I don’t remember any of my teachers wearing nose studs, but that’s really been a phenomenon of my generation. As people my age and younger have graduated and sought out teaching jobs, they have inevitably brought with them their eyebrow rings, tongue barbells, and tattoos. I can just see their mesmerized students, unable to take a single note because of the obsessive thought, “Damn, that must have hurt!” This sort of thing can’t be allowed.

According to a friend of mine who designs Web pages in San Francisco, the high-tech industries desperately need pierced, tattooed, educated young workers. Since our schools are preparing students so poorly for the new economy, tech firms have to import skilled employees from other countries. At least in Forsyth County, the handful of talented young people who have committed themselves to challenging and underpaid careers in education will be forced back to the billion-dollar Internet start-ups where they belong.

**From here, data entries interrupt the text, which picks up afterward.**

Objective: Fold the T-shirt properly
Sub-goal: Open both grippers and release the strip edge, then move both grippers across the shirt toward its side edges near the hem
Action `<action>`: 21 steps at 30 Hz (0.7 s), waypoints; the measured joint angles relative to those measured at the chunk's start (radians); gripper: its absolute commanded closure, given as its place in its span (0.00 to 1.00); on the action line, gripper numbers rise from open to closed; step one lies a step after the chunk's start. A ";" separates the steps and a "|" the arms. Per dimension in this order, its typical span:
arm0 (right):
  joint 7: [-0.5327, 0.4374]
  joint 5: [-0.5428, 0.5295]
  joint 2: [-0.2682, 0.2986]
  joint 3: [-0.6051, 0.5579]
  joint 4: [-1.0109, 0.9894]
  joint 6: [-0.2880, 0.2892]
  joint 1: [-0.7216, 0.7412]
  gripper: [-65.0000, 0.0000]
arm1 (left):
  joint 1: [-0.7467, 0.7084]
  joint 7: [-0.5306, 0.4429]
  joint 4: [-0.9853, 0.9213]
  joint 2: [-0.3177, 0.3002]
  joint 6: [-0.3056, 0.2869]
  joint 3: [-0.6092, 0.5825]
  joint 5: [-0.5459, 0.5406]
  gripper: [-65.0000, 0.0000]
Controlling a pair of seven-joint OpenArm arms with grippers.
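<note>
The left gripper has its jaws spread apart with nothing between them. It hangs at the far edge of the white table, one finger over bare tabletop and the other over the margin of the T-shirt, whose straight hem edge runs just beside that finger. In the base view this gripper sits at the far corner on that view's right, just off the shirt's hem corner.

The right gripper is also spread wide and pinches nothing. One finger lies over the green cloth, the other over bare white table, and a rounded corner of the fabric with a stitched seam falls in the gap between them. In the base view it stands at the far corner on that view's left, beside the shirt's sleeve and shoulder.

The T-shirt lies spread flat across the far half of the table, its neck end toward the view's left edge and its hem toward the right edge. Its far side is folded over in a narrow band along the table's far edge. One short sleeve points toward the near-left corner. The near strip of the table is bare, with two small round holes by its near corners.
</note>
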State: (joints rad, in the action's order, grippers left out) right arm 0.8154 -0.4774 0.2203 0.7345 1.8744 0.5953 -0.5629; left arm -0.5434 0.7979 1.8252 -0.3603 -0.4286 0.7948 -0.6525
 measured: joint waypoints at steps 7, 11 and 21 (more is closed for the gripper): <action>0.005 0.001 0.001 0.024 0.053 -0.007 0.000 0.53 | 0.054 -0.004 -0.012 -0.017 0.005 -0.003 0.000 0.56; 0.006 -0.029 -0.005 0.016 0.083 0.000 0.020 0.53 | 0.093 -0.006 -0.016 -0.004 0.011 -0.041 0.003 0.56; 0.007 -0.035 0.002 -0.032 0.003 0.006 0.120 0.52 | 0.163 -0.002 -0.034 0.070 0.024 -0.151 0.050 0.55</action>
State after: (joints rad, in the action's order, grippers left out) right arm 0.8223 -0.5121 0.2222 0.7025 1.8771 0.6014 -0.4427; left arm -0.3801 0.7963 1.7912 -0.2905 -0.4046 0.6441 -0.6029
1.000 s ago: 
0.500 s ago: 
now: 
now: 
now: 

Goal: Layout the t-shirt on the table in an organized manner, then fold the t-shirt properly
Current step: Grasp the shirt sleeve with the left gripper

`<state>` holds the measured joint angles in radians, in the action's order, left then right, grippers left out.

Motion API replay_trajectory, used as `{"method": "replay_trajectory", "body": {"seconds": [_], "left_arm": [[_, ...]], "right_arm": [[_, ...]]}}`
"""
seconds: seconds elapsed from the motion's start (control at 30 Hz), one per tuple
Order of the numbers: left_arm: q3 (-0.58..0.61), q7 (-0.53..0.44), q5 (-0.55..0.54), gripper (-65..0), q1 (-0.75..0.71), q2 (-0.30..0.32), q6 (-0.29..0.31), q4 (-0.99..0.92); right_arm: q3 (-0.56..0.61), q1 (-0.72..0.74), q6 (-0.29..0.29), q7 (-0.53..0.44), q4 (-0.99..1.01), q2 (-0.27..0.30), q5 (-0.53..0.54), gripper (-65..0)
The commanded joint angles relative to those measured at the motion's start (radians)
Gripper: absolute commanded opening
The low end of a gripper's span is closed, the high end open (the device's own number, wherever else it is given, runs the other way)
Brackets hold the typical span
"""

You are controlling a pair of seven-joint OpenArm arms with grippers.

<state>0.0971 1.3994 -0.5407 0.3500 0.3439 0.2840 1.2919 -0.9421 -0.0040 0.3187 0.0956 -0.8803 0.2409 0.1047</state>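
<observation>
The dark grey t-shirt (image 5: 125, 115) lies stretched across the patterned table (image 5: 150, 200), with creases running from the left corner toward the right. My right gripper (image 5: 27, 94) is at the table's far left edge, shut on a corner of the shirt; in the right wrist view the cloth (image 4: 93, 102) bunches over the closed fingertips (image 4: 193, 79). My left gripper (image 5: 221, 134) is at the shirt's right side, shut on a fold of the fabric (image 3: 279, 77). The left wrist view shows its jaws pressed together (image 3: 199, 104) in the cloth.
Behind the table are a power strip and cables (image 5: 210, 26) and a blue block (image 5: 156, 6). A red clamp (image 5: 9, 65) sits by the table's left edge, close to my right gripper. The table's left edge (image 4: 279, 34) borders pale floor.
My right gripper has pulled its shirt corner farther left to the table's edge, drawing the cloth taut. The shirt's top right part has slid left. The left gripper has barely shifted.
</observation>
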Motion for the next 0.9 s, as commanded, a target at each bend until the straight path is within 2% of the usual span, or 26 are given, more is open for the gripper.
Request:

Of course, one has to ask, who will take their places when they leave? I have every confidence that Winston-Salem’s school board has that one figured out. Since they only want to employ teachers who look and dress like themselves, I have to assume that hordes of their largely white, affluent neighbors are prepared to step into the breach and take bottom-rung teaching jobs with lousy pay. I just hope, for the children’s sake, that all of them keep their natural hair color.